Computer Animation

From 2D to 3D - Computer Animation Takes Over the Film Industry

With traditional 2-D animation becoming a lost art, computer animation software has become the method of choice for big-screen animation. With a computer, animators can makes quick changes and edits to films, correct problems more easily, and cut down on production time, as animators only need to design key frames and then cue the software to fill in the rest. Films like “Toy Story,” “A Shark’s Tale,” “Madagascar” and “Open Season” are now entirely created using computer animation, with Disney closing down their traditional, 2-D production studios in favor of computer modeling.

Computer animation also makes it possible for almost anyone to create their own animation affordably. Before computers, animation was an expensive process, requiring specialized equipment, a lot of time and plenty of money to produce even a short animated film. As computer animation software becomes more affordable even as it becomes more sophisticated, even non-professionals will soon be able to produce animated films on par with the big studios.

Computer animation’s roots go back to the early 1960's, when the first computer drawing system, Design Augmented by Computers (DAC), was created by General Motors and IBM. The program allowed the user to “build” a three-dimensional model of a car on a computer, and view it on all sides by changing the angles and rotation. At about the same time, a student at MIT named Ivan Sutherland created a new design software called Sketchpad, which allowed users to draw a figure directly on a computer screen with a light pen – it would take many years, but eventually this process would become commonplace among computer users.

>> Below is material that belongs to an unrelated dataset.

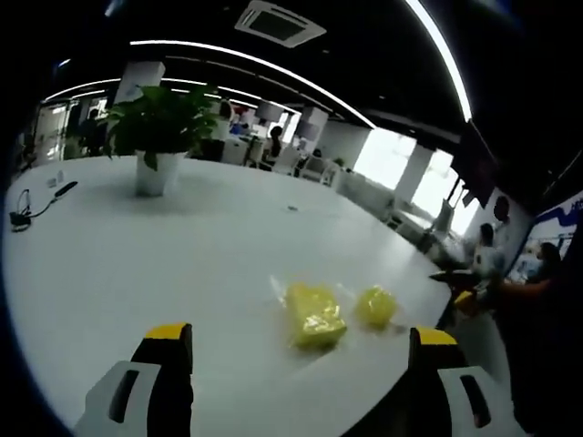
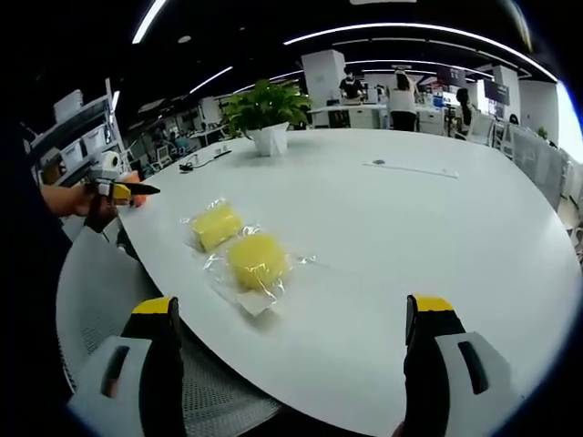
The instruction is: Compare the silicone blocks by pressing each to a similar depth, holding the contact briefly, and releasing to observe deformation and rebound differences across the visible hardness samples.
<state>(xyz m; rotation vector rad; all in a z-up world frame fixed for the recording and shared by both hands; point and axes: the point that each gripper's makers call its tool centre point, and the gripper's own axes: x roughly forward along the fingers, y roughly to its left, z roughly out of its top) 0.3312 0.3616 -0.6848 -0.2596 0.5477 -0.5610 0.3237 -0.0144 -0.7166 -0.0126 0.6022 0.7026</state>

Over the next decade, researchers at companies like IBM worked to develop high-end software applications that allowed for complex 3-D modeling on computers. Then, in 1970, the “hidden surface” algorithm was discovered, a way for a computer to intuit which surfaces on a 3-D object would be hidden from the viewer, thus creating a more realistic model. After that, computer graphics innovations quickly and steadily appeared, with researchers discovering how to render and developing the process of texture mapping. In 1975, mathematician Benoit Mandelbrot published his findings on "fractal geometry,” the math that would determine how computers can render the infinitely chaotic images found in nature more realistically.

With the enormous success of his effects-heavy “Star Wars” films, director/producer George Lucas took control of the computer effects for his movies by recruiting top experts in Computer Graphics Interface (CGI) to create his own in-house computer animation company. That company, Industrial Light and Magic ILM), soon became the premiere computer effects house in the world, producing special effects for Lucas’ films and for movies by studios around the world. Their legacy lives on in computer animation concerns like Weta Workshop, the New Zealand-based effects house started by “Lord of the Rings” director Peter Jackson – animators from ILM generously trained Weta’s CGI team and gave them pointers when they were first started out.

1986, a handful of computer animators from ILM jumped ship and started their own company, called Pixar. After creating a number of award-winning short films, Pixar teamed with Disney to release some of the most successful computer animated films in history – “Toy Story,” “Finding Nemo” and “The Incredibles.” Aside from the success of Pixar's feature length and short animations, the company’s greatest contribution to CGI is a piece of software called Renderman. For current computer animation, Renderman is the software standard because of its versatility and ease of use, and its ability to render amazingly life-like images. With the leaps in computer animation technology in just the past 20 years, it will be interesting to see just what incredible innovations await the industry in the future.